Anyway, I digress. After a conversation with a few women about the upper curve of lips–their commenting on thing I have never noticed nor valued–and watching Thida point just above her lip for nearly a year, I concluded that it was a cultural difference of some kind.
So then, when lips and lipstick came up in my Burmese lesson this week, I asked. Our conversation went like this:
“When you say ‘lips,’ what exactly do you mean?”
[Stare of ridiculousness. I get this a lot.]
“….Here.” [While pointing to what I–and I think most Americans? I’m doubting it now–would consider her lips.]
“Ok. That’s what I would say, too.”
[Stare of ridiculousness continues.]
“I’m asking because when Aunt Thida teaches the children every week, she points just above her lips. I thought maybe it was a cultural difference as to what part of the lips we valued or considered ‘lips.'”
“Oh!
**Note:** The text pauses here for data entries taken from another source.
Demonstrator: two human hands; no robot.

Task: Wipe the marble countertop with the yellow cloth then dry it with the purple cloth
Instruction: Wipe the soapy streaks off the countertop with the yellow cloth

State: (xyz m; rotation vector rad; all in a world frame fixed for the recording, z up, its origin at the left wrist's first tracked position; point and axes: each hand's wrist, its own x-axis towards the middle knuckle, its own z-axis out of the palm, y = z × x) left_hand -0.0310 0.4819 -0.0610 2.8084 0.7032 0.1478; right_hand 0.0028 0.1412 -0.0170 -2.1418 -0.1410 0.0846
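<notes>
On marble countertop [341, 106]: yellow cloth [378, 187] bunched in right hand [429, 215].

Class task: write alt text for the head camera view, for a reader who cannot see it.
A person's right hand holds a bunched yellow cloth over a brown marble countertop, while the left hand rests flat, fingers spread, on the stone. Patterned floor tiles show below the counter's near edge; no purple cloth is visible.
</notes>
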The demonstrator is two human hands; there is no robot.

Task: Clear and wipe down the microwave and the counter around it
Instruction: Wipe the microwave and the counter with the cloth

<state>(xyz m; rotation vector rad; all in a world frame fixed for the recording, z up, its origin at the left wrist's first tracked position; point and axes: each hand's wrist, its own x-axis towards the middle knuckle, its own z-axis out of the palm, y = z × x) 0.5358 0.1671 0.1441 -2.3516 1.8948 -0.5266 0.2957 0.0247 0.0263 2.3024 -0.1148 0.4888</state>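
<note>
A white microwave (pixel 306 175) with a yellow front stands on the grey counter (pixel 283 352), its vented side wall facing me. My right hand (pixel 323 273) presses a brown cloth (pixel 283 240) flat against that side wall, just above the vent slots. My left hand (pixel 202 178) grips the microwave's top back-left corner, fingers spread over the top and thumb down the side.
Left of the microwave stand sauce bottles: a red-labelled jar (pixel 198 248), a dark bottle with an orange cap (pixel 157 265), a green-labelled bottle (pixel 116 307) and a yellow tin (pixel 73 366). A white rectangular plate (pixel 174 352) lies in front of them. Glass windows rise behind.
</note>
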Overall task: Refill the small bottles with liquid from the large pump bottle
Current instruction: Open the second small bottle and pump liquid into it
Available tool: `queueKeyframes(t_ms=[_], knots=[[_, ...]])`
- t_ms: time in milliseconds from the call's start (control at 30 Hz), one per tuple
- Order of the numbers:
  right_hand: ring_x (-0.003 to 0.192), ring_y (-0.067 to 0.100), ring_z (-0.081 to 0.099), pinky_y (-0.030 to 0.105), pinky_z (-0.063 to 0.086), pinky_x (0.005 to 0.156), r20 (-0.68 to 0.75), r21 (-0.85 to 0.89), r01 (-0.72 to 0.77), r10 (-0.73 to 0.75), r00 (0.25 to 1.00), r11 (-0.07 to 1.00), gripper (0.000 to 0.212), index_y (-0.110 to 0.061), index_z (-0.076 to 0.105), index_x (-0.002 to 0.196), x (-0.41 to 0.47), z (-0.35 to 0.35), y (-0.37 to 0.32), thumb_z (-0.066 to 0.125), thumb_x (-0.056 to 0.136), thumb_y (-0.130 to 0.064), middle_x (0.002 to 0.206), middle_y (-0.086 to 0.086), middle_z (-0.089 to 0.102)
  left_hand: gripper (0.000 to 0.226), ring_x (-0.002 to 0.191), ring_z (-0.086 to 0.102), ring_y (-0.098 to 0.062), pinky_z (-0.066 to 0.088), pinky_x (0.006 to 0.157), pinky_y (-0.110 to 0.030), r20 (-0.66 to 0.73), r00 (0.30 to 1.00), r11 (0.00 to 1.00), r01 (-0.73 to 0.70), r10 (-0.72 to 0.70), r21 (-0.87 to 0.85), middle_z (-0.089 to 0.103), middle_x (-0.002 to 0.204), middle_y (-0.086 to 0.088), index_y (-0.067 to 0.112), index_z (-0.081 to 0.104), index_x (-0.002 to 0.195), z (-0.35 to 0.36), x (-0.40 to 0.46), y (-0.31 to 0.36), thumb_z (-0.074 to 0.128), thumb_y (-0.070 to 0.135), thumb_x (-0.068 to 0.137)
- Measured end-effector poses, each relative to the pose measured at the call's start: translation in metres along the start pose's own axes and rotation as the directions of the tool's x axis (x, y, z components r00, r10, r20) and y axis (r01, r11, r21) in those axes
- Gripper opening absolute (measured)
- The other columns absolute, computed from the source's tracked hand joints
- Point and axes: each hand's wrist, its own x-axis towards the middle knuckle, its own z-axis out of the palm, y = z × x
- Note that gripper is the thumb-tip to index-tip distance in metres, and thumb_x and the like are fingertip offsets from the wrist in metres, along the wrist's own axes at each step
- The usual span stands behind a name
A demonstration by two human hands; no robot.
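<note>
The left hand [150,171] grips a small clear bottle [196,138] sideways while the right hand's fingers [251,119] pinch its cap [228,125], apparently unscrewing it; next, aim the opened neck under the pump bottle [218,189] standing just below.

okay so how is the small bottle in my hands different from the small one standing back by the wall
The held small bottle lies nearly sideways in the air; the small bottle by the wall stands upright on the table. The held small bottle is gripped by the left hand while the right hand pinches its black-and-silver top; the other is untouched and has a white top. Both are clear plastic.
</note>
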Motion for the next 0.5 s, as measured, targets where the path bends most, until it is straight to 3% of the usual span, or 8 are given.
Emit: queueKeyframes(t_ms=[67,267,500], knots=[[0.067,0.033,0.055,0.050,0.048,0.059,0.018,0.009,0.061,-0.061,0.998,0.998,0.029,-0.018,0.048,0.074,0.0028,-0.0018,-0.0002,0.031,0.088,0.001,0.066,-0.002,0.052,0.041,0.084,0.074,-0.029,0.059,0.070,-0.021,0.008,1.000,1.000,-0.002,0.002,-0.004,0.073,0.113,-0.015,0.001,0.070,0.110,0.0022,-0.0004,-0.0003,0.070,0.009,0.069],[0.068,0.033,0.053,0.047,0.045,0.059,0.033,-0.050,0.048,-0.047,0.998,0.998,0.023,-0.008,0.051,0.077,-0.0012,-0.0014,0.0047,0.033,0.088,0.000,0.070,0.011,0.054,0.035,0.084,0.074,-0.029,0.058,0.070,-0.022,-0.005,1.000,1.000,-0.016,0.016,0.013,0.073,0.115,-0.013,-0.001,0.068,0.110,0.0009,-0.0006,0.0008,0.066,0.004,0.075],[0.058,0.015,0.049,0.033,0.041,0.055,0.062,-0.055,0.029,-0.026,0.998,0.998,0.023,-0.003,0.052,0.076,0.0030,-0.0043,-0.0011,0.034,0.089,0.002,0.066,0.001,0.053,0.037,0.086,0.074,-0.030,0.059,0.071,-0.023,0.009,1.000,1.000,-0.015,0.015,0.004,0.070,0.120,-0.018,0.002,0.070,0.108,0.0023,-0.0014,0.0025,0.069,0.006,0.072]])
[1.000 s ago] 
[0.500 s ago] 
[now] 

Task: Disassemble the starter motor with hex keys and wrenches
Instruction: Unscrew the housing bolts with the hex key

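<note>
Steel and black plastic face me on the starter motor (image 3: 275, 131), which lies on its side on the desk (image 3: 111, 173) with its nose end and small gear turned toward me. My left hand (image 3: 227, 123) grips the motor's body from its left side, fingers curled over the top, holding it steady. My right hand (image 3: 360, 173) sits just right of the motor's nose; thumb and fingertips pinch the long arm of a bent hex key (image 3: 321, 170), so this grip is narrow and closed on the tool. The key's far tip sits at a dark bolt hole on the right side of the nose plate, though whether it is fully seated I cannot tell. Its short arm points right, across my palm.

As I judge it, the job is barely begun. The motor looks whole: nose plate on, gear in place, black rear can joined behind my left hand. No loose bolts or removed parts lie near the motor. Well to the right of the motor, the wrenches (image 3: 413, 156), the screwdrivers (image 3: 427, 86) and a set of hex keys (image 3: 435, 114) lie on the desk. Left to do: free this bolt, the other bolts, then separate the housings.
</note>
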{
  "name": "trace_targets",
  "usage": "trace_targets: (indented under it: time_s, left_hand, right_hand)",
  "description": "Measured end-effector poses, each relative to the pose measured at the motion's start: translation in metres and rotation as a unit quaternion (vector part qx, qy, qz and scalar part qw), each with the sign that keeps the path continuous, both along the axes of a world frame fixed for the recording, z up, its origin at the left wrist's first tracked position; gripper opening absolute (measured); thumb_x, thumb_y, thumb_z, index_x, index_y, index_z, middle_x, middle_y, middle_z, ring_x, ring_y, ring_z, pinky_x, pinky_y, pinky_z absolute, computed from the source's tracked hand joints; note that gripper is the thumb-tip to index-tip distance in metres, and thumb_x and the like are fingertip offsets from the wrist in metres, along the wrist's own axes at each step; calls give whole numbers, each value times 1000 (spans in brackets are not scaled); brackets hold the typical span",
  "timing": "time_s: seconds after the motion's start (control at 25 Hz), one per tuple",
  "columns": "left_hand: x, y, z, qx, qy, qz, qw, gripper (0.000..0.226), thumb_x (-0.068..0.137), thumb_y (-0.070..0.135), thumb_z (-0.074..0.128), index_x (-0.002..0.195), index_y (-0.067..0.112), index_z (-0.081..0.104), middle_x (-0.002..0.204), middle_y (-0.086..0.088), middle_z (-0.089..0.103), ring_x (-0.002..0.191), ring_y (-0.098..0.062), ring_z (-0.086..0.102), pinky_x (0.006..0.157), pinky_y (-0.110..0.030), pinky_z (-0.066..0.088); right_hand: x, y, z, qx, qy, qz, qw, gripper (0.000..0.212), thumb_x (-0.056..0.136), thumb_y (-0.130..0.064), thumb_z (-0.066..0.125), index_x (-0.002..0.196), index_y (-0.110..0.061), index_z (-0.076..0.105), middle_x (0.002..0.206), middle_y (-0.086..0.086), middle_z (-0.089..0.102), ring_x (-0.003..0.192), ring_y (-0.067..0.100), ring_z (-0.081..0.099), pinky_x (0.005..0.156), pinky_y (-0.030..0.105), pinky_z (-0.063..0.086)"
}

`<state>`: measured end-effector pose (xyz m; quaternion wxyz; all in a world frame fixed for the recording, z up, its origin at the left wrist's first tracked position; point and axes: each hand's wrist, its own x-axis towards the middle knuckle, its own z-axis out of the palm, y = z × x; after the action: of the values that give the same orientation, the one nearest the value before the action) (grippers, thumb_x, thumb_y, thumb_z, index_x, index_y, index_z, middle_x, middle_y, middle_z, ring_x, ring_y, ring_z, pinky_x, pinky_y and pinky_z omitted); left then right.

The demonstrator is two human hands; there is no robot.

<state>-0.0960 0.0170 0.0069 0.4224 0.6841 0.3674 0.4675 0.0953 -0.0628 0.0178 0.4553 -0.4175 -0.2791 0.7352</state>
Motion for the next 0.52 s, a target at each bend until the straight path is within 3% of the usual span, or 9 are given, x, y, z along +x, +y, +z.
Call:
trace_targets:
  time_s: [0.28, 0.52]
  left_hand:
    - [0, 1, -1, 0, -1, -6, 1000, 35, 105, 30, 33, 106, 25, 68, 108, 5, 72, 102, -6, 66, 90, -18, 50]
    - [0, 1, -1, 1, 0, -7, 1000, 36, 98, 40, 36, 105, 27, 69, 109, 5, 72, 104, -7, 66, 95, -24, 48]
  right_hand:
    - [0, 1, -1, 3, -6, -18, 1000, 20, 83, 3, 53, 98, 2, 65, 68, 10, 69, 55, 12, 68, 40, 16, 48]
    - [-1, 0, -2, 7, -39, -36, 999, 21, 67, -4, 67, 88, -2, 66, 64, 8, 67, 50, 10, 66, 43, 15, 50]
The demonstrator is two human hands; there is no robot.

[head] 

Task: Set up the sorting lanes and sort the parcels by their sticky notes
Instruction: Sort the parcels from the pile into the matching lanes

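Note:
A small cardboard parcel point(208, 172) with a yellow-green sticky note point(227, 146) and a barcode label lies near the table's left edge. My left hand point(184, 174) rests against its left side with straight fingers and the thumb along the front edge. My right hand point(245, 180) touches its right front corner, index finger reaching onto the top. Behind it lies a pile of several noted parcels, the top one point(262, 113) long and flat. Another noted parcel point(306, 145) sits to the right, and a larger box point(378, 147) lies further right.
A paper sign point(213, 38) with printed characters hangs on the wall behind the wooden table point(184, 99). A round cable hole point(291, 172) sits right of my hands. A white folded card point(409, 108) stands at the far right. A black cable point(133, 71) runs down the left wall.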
I know why she does that. It’s not a difference of what is lips. She is just shy.”
“Shy. Shy about…what?”
“Shy to touch her lips there. So she points just above them.”
Now it was my turn to give the stare of ridiculousness. Because while we had seemingly eliminated the cultural difference of defining the lip. we have now created a new cultural difference. An obvious shyness about lips? This is obvious or common enough that my teacher feels she can assume that’s why she teaches this way.
So now I’m just reeling through the possibilities. What is something that might be culturally awkward for me? Perhaps I’m shy about teaching my son breast. Would I then point just above my breast to teach him? Doesn’t that entirely miss the point, since I now have failed to actually teach him breast? And while culturally this might be understood as, “Oh! She’s just shy about that!”….wouldn’t you also be asking, “But why teach him wrong?” Wouldn’t it be better to either not teach it at all or teach correctly?
So now, we’re back to square one. It’s a cultural difference. Just a different cultural difference than I thought at the beginning. And perhaps learning language doesn’t really get you very far anyway.
Part 2.
I just learned this week that if you say, “I am unable to see (name),” it implies that you strongly dislike them.
It makes me wonder how many times I’ve said I dislike someone, when really I just couldn’t see around a pole or in the car or a billion other possible scenarios.
Part 3.
I was chatting with Thida about some recently family challenges and particularly the relationships between her kids. I wanted to ask if her oldest two daughters were close. I tried to ask literally with no avail, so then I asked if they fight. I gave an example of an argument I knew two other sisters in the family had had two weeks ago. Unfortunately, the word I know for fight is quite literal, too–so she replied that they didn’t hit each other. She said none of her kids hit each other.
Well, yes: while they don’t fight, I personally know of plenty disagreements, so I wasn’t getting to the term I was wanting. I vaguely remembered a term I’d learned in class a few months back, using the verb “connect” to refer to a close friendship.
And–per how I learn language!–I went for it. I went with the gut memory I had of it, hoping that my subconscious brain was more capable than my conscious brain racking itself for the word.
Side note: This is entirely not how Stephen learns language. He learns and thinks and waits until he knows he will speak it perfectly before saying much at all. This means he says less, but when he does, he’s usually correct. Even about abstract ideas and how to spell each word. To me, I regularly get, “Oh! You speak Burmese [like a child]!” To Stephen, once he has spoken even a few words, he has people oohing and aahing over his pronunciation, his extensive knowledge of the language, etc.
This never happens to me, but I still do most of the talking.
And in this scenario of “going for it”–I got an odd glance, and I was quite sure I’d said it wrong. I quickly backtracked, giving another example, asking if they were friends and moving on. Whoops.
A few minutes later I recalled that the same term for “connect” can be used in two ways, both in a very similar sentence structure with just one syllable different. In short, you (well, I) can quite easily say “close friendship” or “having sex.”
I asked my teacher that afternoon, and she got quite the laugh that I had asked my auntie if her two daughters were sleeping together.
Part 4.
I was working on finances for the community last week, sorting salaries and market trips and what not. I was mumbling to myself to keep it all straight, amidst the paperwork and numbers, when I realized I was mumbling to myself in Burmese.
And while for a short moment I felt I had arrived, I also very quickly decided this was unnecessarily inefficient and exhausting.